[Exercise aim]: Write each line of the material exactly as given, from the top through the line that contains "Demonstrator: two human", and omit all pictures.

[Opening Data provided section]

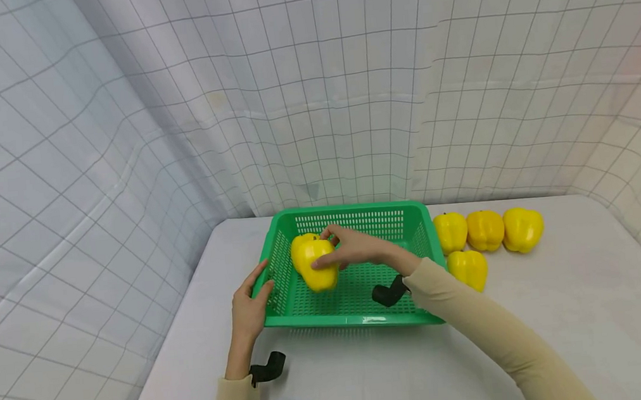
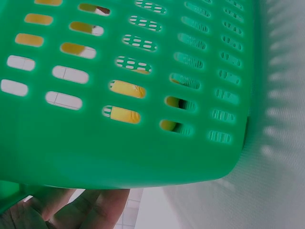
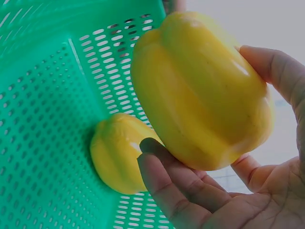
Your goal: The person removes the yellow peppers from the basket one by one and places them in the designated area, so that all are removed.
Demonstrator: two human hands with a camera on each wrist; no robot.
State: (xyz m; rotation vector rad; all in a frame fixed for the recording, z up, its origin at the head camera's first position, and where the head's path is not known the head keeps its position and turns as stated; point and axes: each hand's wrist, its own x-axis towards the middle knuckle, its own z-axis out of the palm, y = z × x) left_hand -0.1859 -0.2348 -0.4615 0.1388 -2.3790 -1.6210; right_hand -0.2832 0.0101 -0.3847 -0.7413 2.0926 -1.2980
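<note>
A yellow bell pepper (image 1: 321, 277) is pinched between the thumb and fingers of my right hand (image 1: 359, 248), over the left part of a green plastic basket (image 1: 359, 319). In the right wrist view, the held pepper (image 3: 200, 95) hangs above a second yellow pepper (image 3: 116, 155) lying in the basket against its perforated wall. My left hand (image 1: 248, 311) grips the basket's left rim. The left wrist view shows its fingers (image 2: 107, 207) at the rim, partly hidden by the green wall (image 2: 119, 152).
To the basket's right, on the white table (image 1: 565, 318), sit several more yellow peppers: three in a back row, including this one (image 1: 486, 230), and one (image 1: 468, 270) in front. Gridded white curtains (image 1: 334, 97) enclose the back and sides.
</note>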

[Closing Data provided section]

[Response area]:
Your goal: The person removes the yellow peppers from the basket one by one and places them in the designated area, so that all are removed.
Demonstrator: two human hands with a camera on each wrist; no robot.

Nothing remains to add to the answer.